Mick had brought his backpack with him, but Griffin knew better than to get his hopes up over that. The backpack might contain a change of clothes because Mick planned to spend the night. Or it could just be his sketchbooks and laptop. Mick never went anywhere without his backpack.

“Can’t wait. I guess we should order then,” he said when he noted their waiter circling round their way again. “You know what you want?”

“You decide,” Mick said, his menu still closed in front of him. “You know this place better than I do.”

Griffin raised his eyebrow at Mick, but Mick was looking out the window at the wintery New York City streets. Ordering food for someone was a possessive act. It spoke of dominance and intimacy. It said “I know what you want better than you do. I decide what happens to your body.” Or maybe Mick wasn’t submitting to Griffin right now? Maybe he sincerely didn’t know what to order here? Griffin was over thinking everything, looking for signs, for clues. He wished Mick was just say “Wanna go fuck?” That would make things so much simpler.

When the waiter arrived, Griffin ordered for both of them. Pointless gesture probably, ordering food. He could barely swallow his water.  

“So what have you been up to?” Mick asked, meeting his eyes again finally.
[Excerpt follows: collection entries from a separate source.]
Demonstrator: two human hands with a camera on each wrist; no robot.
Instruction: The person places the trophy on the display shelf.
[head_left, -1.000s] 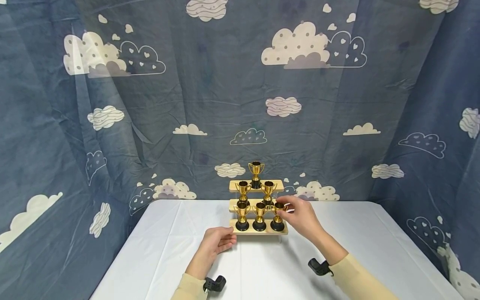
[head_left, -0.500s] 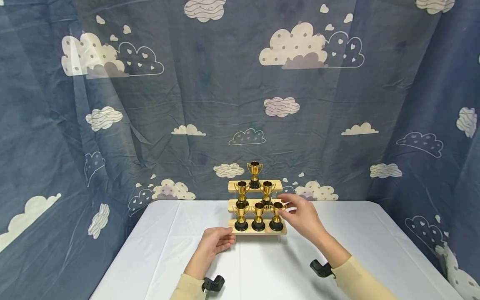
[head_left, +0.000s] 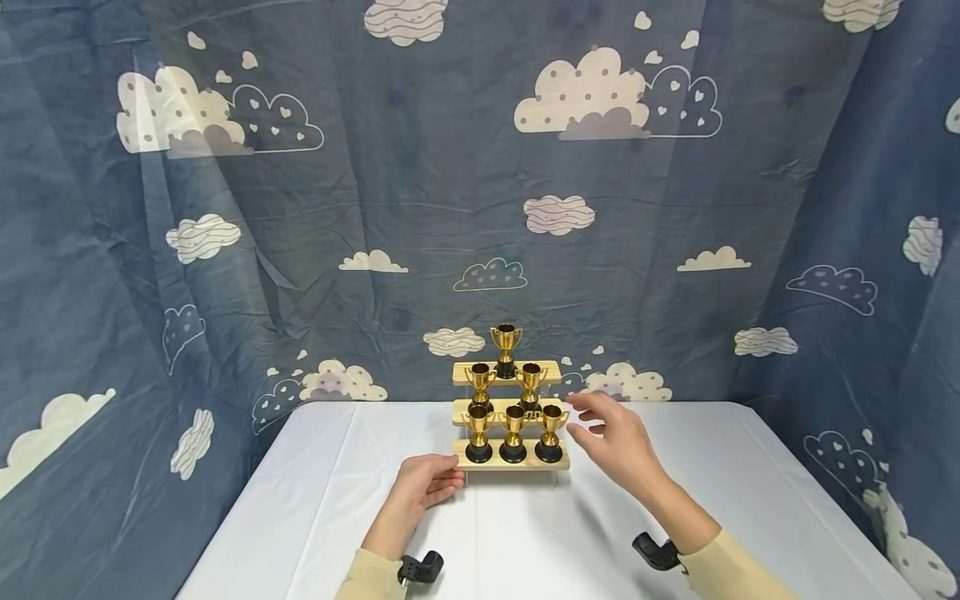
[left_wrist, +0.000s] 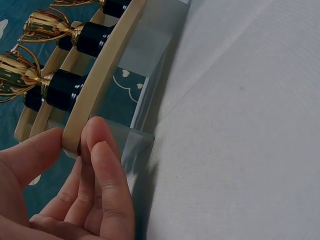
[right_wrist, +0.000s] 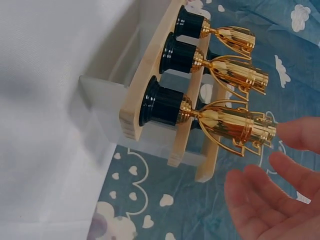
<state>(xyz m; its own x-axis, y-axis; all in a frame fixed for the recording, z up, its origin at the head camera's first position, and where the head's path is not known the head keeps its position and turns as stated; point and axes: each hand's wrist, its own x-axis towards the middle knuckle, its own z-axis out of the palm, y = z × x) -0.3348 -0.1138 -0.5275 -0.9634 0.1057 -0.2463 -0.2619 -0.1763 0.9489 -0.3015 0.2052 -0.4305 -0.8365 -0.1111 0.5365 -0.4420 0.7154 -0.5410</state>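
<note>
A three-tier wooden display stand [head_left: 507,467] with clear side supports carries several small gold trophy cups on black bases. One trophy [head_left: 506,342] tops the upper shelf, two are on the middle shelf, and three line the bottom one. My left hand [head_left: 423,483] pinches the left end of the bottom shelf [left_wrist: 102,75], thumb on the upper side and fingertips beneath. Beside the bottom row's right-hand trophy [head_left: 551,423] is my right hand [head_left: 618,442], fingers spread and apart from the cup. In the right wrist view that trophy [right_wrist: 220,122] stands on the shelf, just off the fingertips.
The stand is at the far edge of a table with a white cloth [head_left: 360,467]. Close behind hangs a blue curtain [head_left: 420,183] printed with clouds, which also runs along both sides. Black wrist cameras [head_left: 422,567] are strapped to both wrists.
My right hand has let go of the right-hand bottom trophy and drawn away to the right, its fingers parting. My left hand keeps its hold on the shelf end. The view has shifted slightly.
</note>
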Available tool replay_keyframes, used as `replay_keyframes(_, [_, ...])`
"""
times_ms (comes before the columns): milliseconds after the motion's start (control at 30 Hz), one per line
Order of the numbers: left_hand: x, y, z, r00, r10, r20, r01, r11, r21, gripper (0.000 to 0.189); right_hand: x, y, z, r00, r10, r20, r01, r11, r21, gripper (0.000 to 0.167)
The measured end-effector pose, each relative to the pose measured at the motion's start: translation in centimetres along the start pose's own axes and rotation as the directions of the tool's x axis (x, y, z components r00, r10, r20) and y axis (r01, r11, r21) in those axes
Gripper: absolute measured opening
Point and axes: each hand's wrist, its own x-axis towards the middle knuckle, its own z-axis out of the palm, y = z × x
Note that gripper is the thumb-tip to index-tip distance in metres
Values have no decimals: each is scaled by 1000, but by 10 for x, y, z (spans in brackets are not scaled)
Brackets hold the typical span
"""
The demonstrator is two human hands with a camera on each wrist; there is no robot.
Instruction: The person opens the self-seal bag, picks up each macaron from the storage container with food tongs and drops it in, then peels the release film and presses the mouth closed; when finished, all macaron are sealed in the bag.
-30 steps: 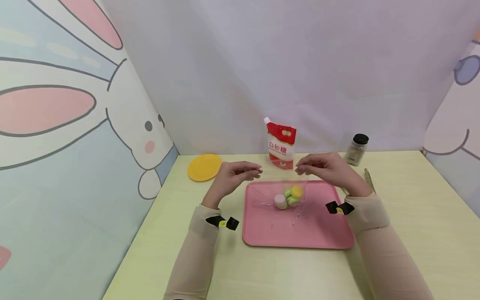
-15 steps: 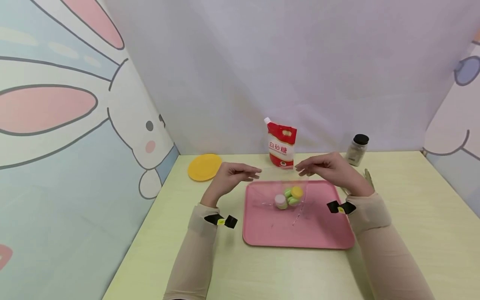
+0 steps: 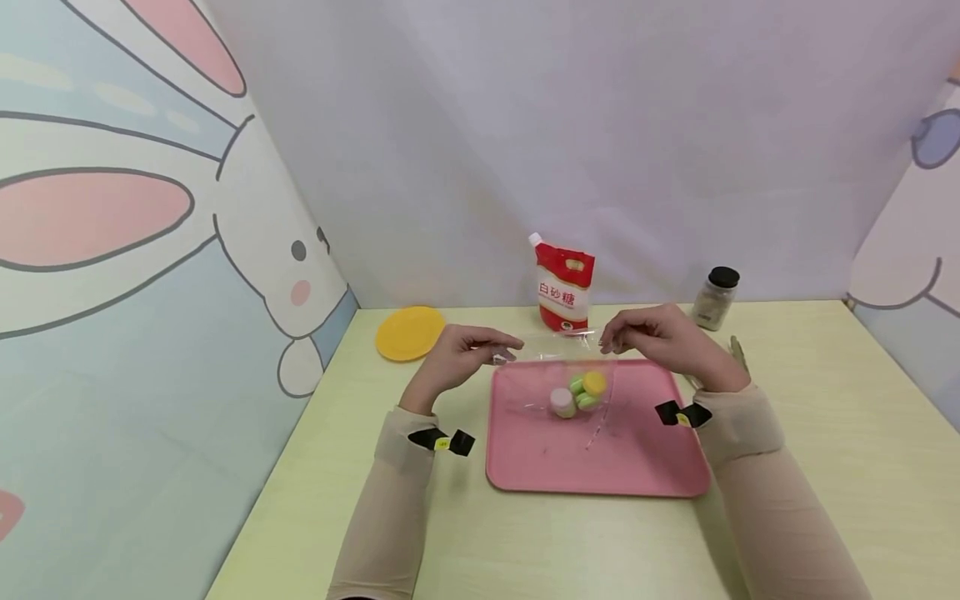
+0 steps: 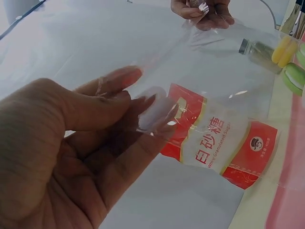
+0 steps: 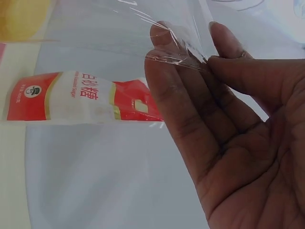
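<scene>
A clear plastic bag [image 3: 555, 346] is stretched between both hands above the tray's far edge. My left hand [image 3: 463, 357] pinches one corner of the film; in the left wrist view its thumb and index finger [image 4: 114, 78] meet on it. On the other side my right hand [image 3: 660, 340] pinches the opposite corner, the film [image 5: 138, 31] creasing toward its thumb and fingertip. Below, several macarons show through the plastic: a pale pink one [image 3: 560, 399], a yellow one [image 3: 594, 383] and green ones [image 3: 587, 402]. They sit over the pink tray [image 3: 585, 471].
A red and white sugar pouch [image 3: 564, 287] stands behind the bag, against the back wall. A yellow plate [image 3: 408, 333] lies at the back left. At the back right are a black-lidded jar [image 3: 715, 298] and, partly behind the right wrist, metal tongs [image 3: 738, 354].
The bag's top edge has come up taut and shinier between the hands. My right hand has shifted slightly to the right, and the left has barely moved.
</scene>
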Motion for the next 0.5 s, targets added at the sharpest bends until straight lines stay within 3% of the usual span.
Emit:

“I was down in New Orleans with Nora for awhile,” he said. “Got cold here so I headed south in October.”

“The Big Easy?” Mick raised his eyebrow. Griffin knew that look.

“It’s okay. Apart from smoking a few cigars with King, I was on my best behavior. Didn’t step one foot on Bourbon Street.” 

“What’s her new place like?”

“It’s nice. The Garden District is crazy. Every house is huge, old, and beautiful. And she only lives a couple blocks away from King’s.”

“How’s he?”

“Better than I’ve ever seen him. And Céleste is getting so big. She might have a crush on me. Don’t be jealous.”

Mick grinned. “I miss them all. How’s Father S?”

“Søren is Søren. Loves teaching at Loyola. He says it’s so much less work than being the only priest running a parish he feels like he’s in semi-retirement. It’s good for him though. He gets to spend more time with Nora.”

“So Nora’s good?” Mick asked.

“Nora’s great. They all are. It’s just…”

“What?” Mick asked.

Griffin looked left. He looked right. Then he leaned in and whispered. “Strange things are afoot at the Circle Eight.”

Mick leaned in and whispered back. “What are you talking about?”

“I’m talking about Nora, Søren, and King. All three of them are acting weird, and they won’t tell me why.”

Mick furrowed his brow. “Good weird? Bad weird?”

“Good weird. Like Nora and Søren? They're in second honeymoon mode. They can’t keep their hands off each other. I mean, they still fight like always, but it’s different. When they fight it comes off like foreplay. I spent two months in the bedroom underneath Nora’s. Thank God for earplugs.”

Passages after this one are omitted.